IT management

The Role of IT Incident Management in Business

by Josh Biggs in Business on 18th October 2018

In your business, you want to ensure that all processes are happening as they should. Unfortunately, issues can crop up at any time which have the potential to disrupt your business. In this blog, you can find out more about how IT incident management plays a role in business.

What is Incident Management?

While many measures can be taken to protect against incidents, there must also be reactive process in place. This is where incident management comes in, as this process can effectively reduce the impact that these incidents can have. This is a process by which IT professionals can log and process the incident as it occurs.

As you know, when business grinds to a halt, you’re losing money.
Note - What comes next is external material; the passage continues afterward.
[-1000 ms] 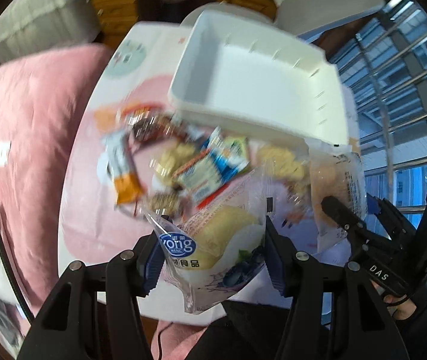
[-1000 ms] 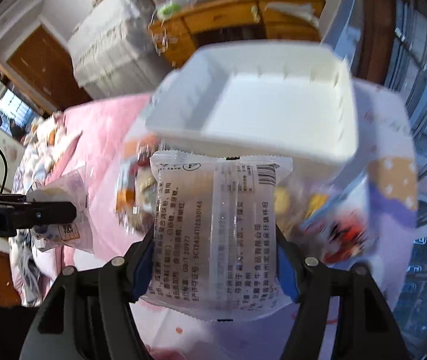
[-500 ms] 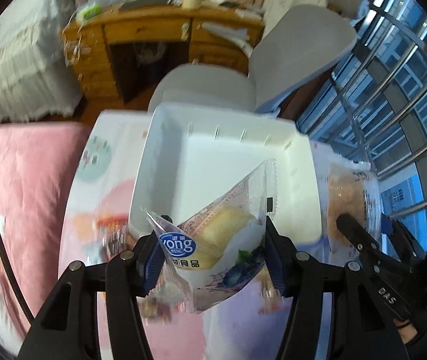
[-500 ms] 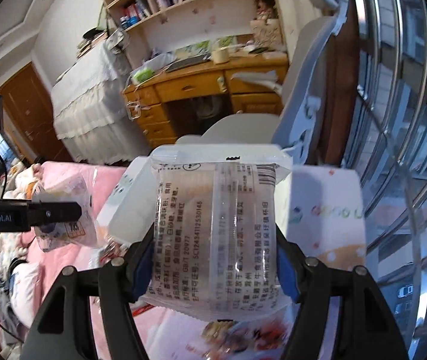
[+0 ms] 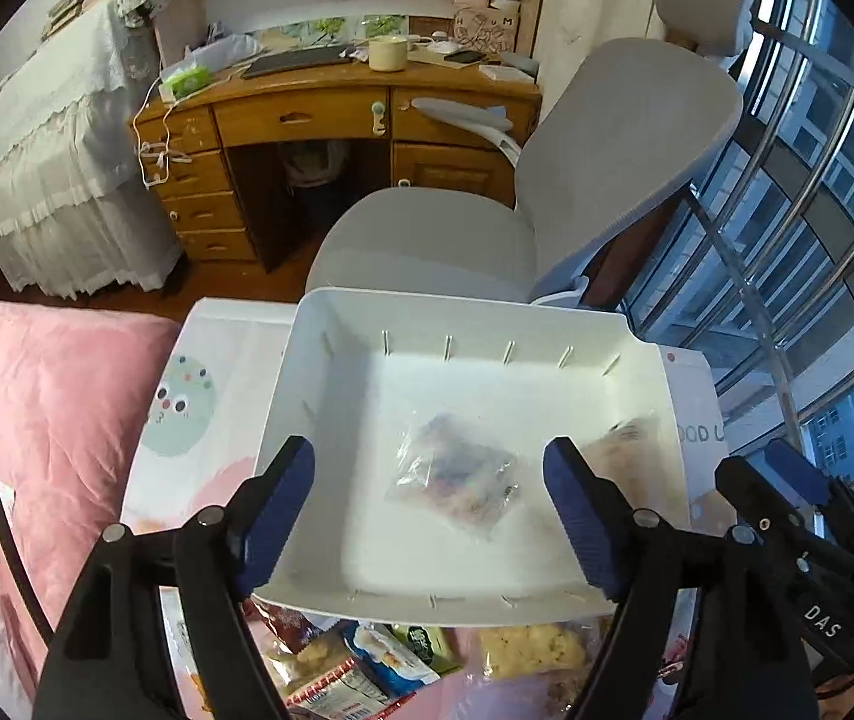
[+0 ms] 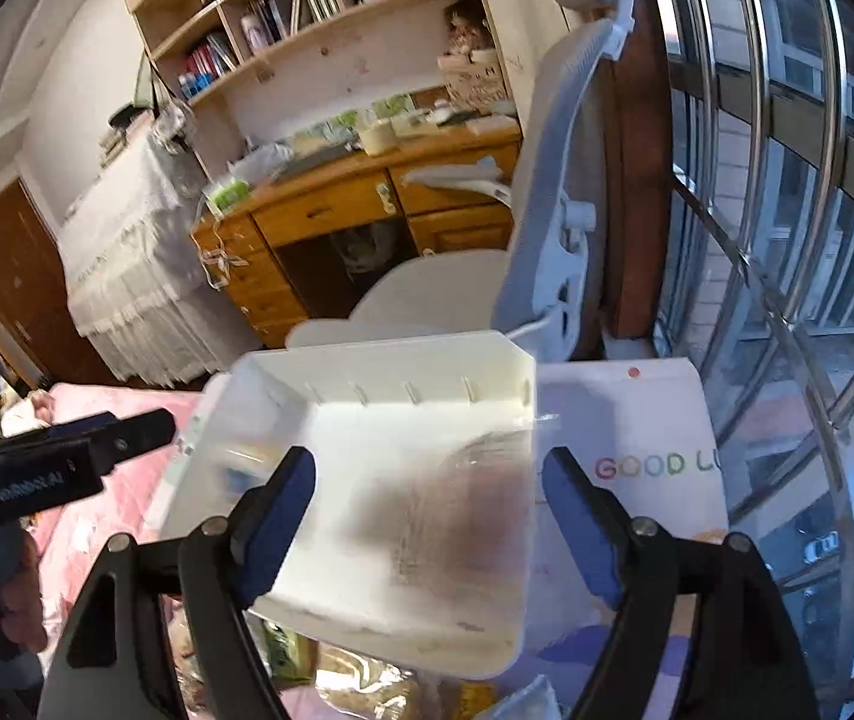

Therefore, this is an essential process to have in place to reduce the fiscal impact.

Ticketing and Prioritisation

During an incident, it’s the role of the IT professional to prioritise tickets as and when they are submitted. This is a key consideration to undertake, as they can prioritise the tasks that will get the main processes back up and running. When cash is flowing out of the business, it’s important to assess the processes that are causing the most issues.

With email systems, this can become confusing and issues can be missed. Requiring users to fill out a ticket gives the IT team enough information to process and prioritise the issue, instead of spending a lot of time collecting more information.

Transparency for Users

Within a large scale operation, there can be many users vying for their problems to be solved. This can be frustrating for users that are not part of an itil incident management system, as there’s no transparency on the timescale.

With the correct system in place, users can communicate with IT professionals to understand where they are in the ticketing priority. This gives timescales and allows the user the opportunity to escalate their issue should it be required. IT professionals and end users must work together to prioritise these tasks, as they won’t know every part of the business’ operational flow.

Standardised Reporting

Incidents can be isolated, but steps should be taken to ensure standardised reporting is in place. Without this, a number of isolated incidents can be treated separately, when they are actually part of a larger issue. Tracing the issue back from detection to origin can uncover additional information, which links issues together.

This can then be integrated into the overall knowledge base, which can be referenced should a similar issue be experienced. With the knowledge of the solution already in place, the business can get back up to operational standards much faster. If the report is not standardised, then certain information can be missed, prolonging the process of finding a solution after the initial incident.

Dealing with an IT related incident in your business can have a ripple effect on productivity, however this can be managed to alleviate this. If you want your business to run smoothly, then investing in these processes can be a key way to do so.